Impeccabile anche la colonna sonora, con un brano in particolare alla fine del settimo episodio “La Sarah del college” che riassume in pochi versi tutto ciò che c’è da sapere sull’amore millennial, se mai quest’etichetta abbia significato qualcosa.
Gus ha appena salutato, per l’ultima volta, la sua ex Sarah (Vanessa Bayer) incontrata a un matrimonio, lasciandola dormire, ubriaca, dopo averla accompagnata in albergo. «Sono contenta di averti rivisto perché so che almeno uno di noi due è felice» dice lei, fresca di divorzio. «Troppo giovane per essere divorziata, troppo vecchia per andare agli appuntamenti» si definisce.
Gus guida verso casa, verso Mickey, con Karen O in sottofondo che ci ricorda che il tempo passa, che non si ferma mai e che non esiste Modern Romance che tenga. Non bisogna aggrapparsi a nulla, solo provare ad andare avanti a tentoni, come fanno Mickey e Gus.

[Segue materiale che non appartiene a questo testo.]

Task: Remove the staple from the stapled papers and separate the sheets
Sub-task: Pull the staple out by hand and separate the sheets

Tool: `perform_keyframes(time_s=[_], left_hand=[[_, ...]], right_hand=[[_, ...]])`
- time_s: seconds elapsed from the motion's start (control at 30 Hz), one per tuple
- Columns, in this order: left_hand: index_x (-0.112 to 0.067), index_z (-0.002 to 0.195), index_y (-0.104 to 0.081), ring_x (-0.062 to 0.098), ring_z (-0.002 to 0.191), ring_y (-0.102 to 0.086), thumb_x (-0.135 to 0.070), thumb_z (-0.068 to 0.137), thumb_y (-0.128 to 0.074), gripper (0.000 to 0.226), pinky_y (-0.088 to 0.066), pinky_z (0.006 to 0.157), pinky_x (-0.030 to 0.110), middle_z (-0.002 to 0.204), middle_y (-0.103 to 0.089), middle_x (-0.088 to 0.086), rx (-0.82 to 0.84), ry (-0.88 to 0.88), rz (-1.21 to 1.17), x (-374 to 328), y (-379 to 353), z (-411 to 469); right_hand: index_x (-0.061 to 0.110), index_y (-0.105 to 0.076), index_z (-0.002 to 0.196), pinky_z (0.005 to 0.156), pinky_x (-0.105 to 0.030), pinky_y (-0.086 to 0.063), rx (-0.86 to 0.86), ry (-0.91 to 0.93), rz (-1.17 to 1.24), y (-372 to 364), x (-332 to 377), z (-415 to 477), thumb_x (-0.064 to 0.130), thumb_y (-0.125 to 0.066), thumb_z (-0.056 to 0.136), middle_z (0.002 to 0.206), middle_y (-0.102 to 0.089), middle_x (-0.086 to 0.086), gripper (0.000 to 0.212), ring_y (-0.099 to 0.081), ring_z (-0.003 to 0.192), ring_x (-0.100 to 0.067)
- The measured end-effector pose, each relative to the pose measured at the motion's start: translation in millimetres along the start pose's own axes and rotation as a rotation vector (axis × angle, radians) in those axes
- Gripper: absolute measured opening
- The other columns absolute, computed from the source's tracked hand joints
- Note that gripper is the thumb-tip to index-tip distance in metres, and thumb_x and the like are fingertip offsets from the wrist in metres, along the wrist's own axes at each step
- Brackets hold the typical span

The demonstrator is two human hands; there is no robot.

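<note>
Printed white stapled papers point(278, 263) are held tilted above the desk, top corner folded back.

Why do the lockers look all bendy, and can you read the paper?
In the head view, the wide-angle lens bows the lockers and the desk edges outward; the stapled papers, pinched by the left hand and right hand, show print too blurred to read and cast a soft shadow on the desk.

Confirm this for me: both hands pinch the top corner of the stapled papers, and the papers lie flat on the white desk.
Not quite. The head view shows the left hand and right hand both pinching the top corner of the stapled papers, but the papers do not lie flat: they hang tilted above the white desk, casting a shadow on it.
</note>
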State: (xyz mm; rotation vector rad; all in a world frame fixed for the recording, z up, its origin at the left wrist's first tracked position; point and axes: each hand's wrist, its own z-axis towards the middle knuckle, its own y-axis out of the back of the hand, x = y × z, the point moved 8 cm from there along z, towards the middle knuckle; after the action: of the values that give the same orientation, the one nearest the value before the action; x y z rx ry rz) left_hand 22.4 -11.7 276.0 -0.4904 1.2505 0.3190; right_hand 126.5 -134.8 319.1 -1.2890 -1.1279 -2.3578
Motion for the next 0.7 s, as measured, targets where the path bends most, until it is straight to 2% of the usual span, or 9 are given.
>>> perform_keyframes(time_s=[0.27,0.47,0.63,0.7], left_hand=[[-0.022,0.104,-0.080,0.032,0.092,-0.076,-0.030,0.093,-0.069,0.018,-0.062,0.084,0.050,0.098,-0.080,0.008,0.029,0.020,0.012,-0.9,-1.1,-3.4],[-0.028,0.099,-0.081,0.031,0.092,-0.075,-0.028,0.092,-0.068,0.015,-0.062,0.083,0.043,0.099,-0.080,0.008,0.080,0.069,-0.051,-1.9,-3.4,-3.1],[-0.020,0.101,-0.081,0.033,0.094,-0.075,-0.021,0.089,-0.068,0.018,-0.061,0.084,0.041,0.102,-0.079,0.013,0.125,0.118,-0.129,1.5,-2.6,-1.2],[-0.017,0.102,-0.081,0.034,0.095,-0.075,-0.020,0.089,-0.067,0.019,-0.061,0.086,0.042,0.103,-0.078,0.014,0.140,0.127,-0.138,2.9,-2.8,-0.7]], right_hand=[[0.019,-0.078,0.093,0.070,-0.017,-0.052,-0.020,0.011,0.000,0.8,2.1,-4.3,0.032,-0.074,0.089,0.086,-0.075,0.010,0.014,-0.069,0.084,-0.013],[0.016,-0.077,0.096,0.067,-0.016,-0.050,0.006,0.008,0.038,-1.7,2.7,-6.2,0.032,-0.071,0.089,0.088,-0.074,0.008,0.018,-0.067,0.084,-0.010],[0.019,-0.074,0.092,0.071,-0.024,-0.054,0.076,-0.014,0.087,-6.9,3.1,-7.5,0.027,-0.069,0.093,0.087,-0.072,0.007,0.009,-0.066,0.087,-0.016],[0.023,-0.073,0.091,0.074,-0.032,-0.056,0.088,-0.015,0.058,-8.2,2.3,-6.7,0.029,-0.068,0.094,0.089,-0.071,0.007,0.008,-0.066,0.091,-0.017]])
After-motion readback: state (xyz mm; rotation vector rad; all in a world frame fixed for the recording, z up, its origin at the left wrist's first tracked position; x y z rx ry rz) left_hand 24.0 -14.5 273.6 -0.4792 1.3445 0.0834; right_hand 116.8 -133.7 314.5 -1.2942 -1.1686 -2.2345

Un po’ dispiace che, dopo soli sei mesi di relazione, i due decidano impulsivamente di sposarsi nel series finale “Catalina”. Il dispiacere passa subito, però. Apatow poteva rovinare tutto con un happy ending tanto tradizionale, un finale che mai ci si sarebbe aspettati da una serie irriverente. Eppure, complice la regia di Lynn Shelton (già dietro la macchina da presa di Laggies con Keira Knightley e Sam Rockwell), riesce a rendere le nozze improvvisate di Gus e Mickey un momento tanto spontaneo, privato e semplicemente bello da apparire, per un secondo, anche perfettamente sensato.
Vogliamo immaginarceli sempre così, Gus e Mickey, che ridono, stagliandosi contro la skyline illuminata di notte, ma sappiamo che non sarebbe reale. Dopo un giorno, una settimana o un mese litigheranno, forse si lasceranno, torneranno insieme, adotteranno un cane, prenderanno casa, faranno un figlio, divorzieranno. Ma tutto questo, tutto quello che di solito i film e le serie sull’amore ci mostrano, Apatow ha il buon gusto di tenerlo nascosto, di lasciarcelo immaginare come più ci piace. Perché questo di Love è un addio che sembra un arrivederci pieno di possibilità e va benissimo così.